Lately this has been my go-to breakfast almost every single morning. Hate to say it…but I am now really understanding the hype around prioritizing protein in the morning.
This high protein breakfast bowl keeps me full for hours, gives me so much more steady energy throughout the day, and doesn’t leave me crashing an hour later looking for snacks.
I also love that it’s packed with both protein and fiber which has been such a game changer for me, especially postpartum and during busy seasons of life when I need meals that are quick but nourishing.
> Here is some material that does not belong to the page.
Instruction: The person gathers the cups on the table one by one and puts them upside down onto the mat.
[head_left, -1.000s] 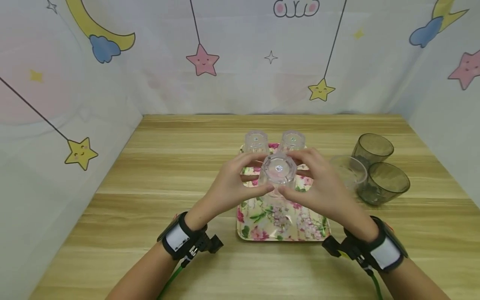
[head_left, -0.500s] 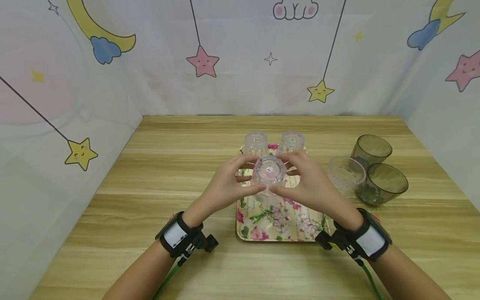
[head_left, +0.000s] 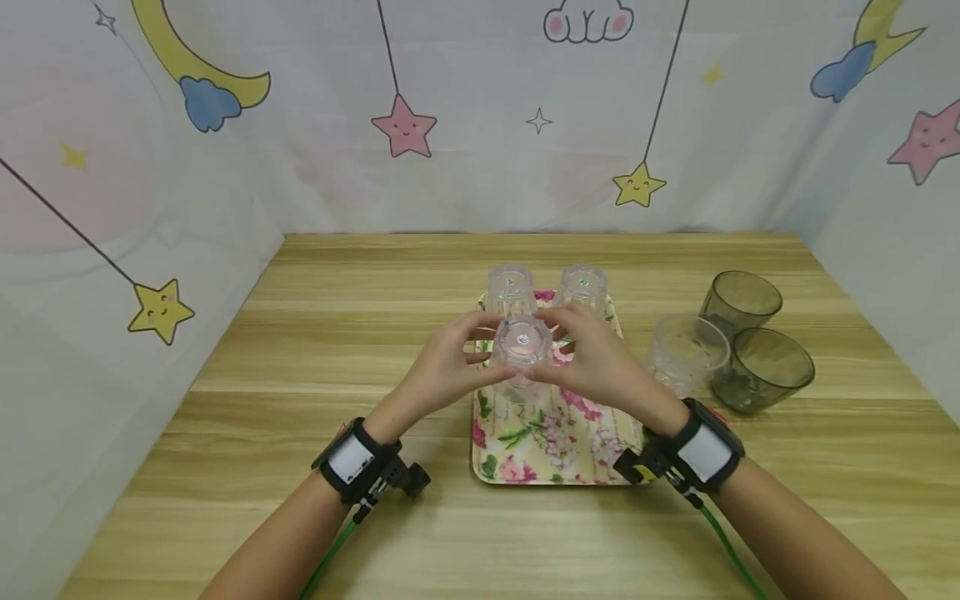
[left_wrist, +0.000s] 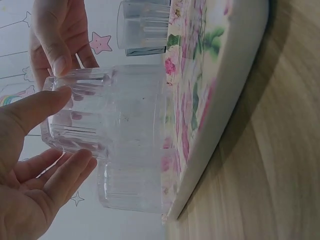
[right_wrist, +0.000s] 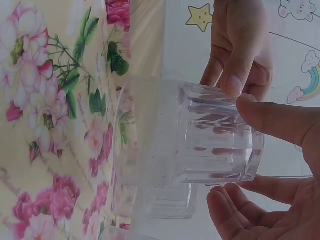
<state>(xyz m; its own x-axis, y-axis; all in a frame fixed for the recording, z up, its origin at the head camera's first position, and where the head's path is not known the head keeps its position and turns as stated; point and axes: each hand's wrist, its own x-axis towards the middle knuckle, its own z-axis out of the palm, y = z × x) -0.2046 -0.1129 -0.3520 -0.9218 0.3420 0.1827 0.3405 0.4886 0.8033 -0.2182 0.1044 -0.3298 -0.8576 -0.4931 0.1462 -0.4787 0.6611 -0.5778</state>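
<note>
A clear plastic cup stands upside down between my two hands, over the near-left part of a floral tray. My left hand grips its left side near the base, thumb toward me. From the other side my right hand holds it the same way. In the left wrist view the cup has its rim close to the tray; whether it touches I cannot tell. Behind it, two more clear cups, one at left and one at right, sit upside down on the tray.
Right of the tray a clear cup stands mouth up, beside two smoky brown cups, one farther back and one nearer. The wooden table meets a patterned cloth wall at the back.
Both hands have carried the clear cup leftward over the tray, with its base now a little nearer the left edge. The other cups keep their places.
</note>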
The best part is how customizable it is. You can change the toppings depending on the season, what your kids will eat, or just whatever you have in your pantry that week.
Morning Breakfast Bowl
Ingredients
½ cup plain Greek yogurt
½ cup cottage cheese
1 tablespoon chia seeds
2 tablespoons water
Optional Toppings
Granola (this is my favorite kind of granola)
Frozen berries
Banana slices
Unsweetened coconut
Pure maple syrup
Peanut butter drizzle
Directions
Scoop the Greek yogurt and cottage cheese into a bowl. Stir in the chia seeds and water and let it sit for a few minutes to thicken slightly.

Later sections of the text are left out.